More specifically, in this case, the authors analyze the effects of prolonged exposure to immigrant groups on the generosity, attitudes and behaviors of natives, demonstrating that the presence of such groups induces more positive behaviors and attitudes towards the latter .

Those familiar with the vast psychological literature on the topic will look at this result as the discovery of hot water. The phenomenon of adverse reaction (backlash) to the presence of "non-natives" has attracted the attention of social psychologists since the 1950s, when Allport (1954) advanced the hypothesis that the effects of contact between groups depended on the nature of the interaction. More recent research has confirmed this hypothesis.

However, the authors' contribution is certainly relevant, if only for the fact that, finally, (also) economists are starting to explain socio-economic behaviors, such as donation, trust, attitudes towards immigrants and preferences for redistribution, placing emphasis on the nature of the relationship that the individual develops, over time, with those who are perceived as members of another group.

Researchers measure the presence of immigrant groups in the United States using the change in the number of residents of a county with a specific foreign origin. Additionally, they assess natives' generosity to specific foreign countries using individual data from two large charitable organizations that channel donations to numerous disaster-stricken countries in South America, Africa, Asia and Oceania. The results show that the long-term presence of immigrant groups increases the generosity of natives towards these groups, reduces prejudice and increases personal contact and direct knowledge. This suggests that daily exposure to people of foreign descent has a positive impact on the formation of natives' opinions and behaviors. These positive effects seem quite significant. For example, the absence of a Haitian diaspora in the United States would have resulted in a 51.3% decrease in donations from white Americans to Haiti after the 2010 earthquake.

In addition to these findings, the authors analyze in detail the mechanisms driving these changes through a large representative survey. The latter focuses on a specific group, the Arab Muslims, and aims to delve into the dynamics through which prolonged exposure to this group influences the attitudes and behaviors of natives. Again, the results demonstrate that greater exposure to residents of Arab-Muslim descent significantly increases donations to Arab countries.

The authors identified two possible channels: first, a greater Arab-Muslim presence increases direct interaction between natives and this group, favoring the creation of personal ties, such as friendships, neighborhood or work relationships; second, this exposure increases knowledge of Arab Muslims, reducing negative stereotypes and prejudices towards Islam.

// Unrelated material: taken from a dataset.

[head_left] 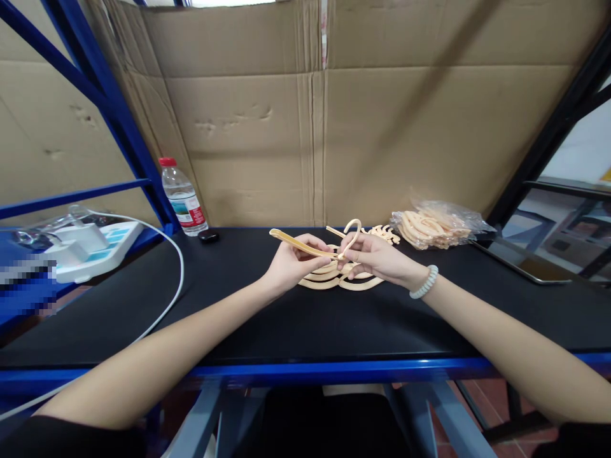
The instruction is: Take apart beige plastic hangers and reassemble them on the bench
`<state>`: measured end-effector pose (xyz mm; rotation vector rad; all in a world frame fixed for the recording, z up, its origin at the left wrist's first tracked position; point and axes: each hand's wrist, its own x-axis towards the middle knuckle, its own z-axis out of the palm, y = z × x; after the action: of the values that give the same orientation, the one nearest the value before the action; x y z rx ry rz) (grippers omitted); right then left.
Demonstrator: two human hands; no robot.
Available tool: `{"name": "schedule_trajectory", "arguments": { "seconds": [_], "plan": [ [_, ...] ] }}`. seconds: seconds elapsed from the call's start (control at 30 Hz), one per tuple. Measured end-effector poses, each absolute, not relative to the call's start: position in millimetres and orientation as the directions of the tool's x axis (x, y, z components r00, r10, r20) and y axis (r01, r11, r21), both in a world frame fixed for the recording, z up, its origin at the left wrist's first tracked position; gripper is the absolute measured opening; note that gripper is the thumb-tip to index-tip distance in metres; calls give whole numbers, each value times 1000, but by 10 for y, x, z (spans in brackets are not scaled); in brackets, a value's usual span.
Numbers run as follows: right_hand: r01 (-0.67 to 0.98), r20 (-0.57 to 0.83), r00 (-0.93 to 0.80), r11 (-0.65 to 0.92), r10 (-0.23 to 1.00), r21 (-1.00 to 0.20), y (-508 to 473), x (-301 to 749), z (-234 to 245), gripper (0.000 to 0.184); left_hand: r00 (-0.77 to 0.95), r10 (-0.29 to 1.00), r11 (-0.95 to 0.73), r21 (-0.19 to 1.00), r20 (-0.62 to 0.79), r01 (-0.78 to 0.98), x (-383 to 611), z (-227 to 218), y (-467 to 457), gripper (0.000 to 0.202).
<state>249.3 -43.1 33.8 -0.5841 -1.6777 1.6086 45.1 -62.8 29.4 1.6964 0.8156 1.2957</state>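
Observation:
Over the middle of the black tabletop (296, 324) my left hand (289, 264) is closed around a long, curved beige plastic piece (293, 243) that sticks out to the left. My right hand (375, 257) pinches a beige hook-shaped piece (352, 230) whose end meets the left piece. Both hands hover just above a small stack of similar beige curved pieces (341, 280) lying on the table. A white coiled band sits on my right wrist.
A clear bag of beige pieces (436, 226) and several loose ones (384, 234) lie at the back right. A water bottle (181, 197), a small black object (209, 236), a white charger on a power strip (83, 245) with a white cable (174, 280), cardboard walls and blue rack posts surround the table.

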Motion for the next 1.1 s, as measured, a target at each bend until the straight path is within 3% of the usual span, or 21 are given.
{"name": "schedule_trajectory", "arguments": {
  "seconds": [0.43, 1.1],
  "plan": [
    [-186, 172, -646, 65, 743, -980, -456, 2478, 326, 22, 262, 848, -481, 876, 460, 20, 484, 310, -694, 27],
    [-147, 153, -636, 75, 756, -986, -508, 2447, 338, 26, 298, 890, -344, 937, 344, -53, 485, 326, -728, 31]
  ]
}}
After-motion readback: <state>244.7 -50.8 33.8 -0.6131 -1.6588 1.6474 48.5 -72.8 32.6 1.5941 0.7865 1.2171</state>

In conclusion, this research is only the latest in a long series of scientific contributions that demonstrate how the presence of immigrant groups can have a positive impact on intercultural relations, improving generosity, reducing prejudice and increasing direct knowledge between natives and immigrants. . An important contribution to understanding how diversity can enrich societies, promoting harmonious coexistence based on mutual understanding.